Try it =
Return only the lines of the listing below that run from the line with "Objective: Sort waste" through the line with "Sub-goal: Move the", both ends included, exactly as written.

Data provided =
§

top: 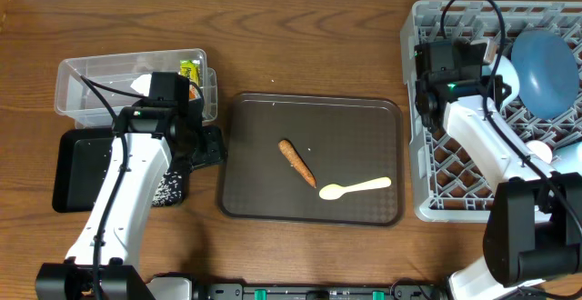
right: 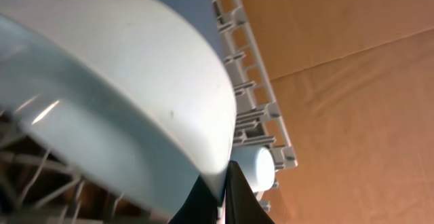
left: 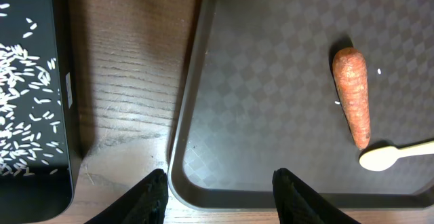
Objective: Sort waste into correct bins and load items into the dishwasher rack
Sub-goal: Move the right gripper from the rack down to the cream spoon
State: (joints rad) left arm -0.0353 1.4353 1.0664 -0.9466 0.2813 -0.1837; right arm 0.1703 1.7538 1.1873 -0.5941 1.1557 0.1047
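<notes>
One carrot piece (top: 297, 163) and one pale yellow spoon (top: 355, 188) lie on the brown tray (top: 364, 118) – left gripper (left: 220, 197) spread over its left edge – right gripper (right: 218, 200) pinches one white bowl (right: 135, 68) by the rim in the rack (top: 427, 182), far right

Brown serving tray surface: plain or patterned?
Diamond checker on the brown serving tray; left wrist view.

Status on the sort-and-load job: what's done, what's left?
Done: rice is in the black tray, the wrapper is in the clear tub, and the blue plate is in the rack.
In hand: the right gripper pinches the white bowl by its rim at the rack.
Left: the carrot and spoon lie on the brown tray; the left gripper is open at its edge.
</notes>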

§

Result of the task =
Objective: Sort waste into correct bins and load items into the dishwasher rack
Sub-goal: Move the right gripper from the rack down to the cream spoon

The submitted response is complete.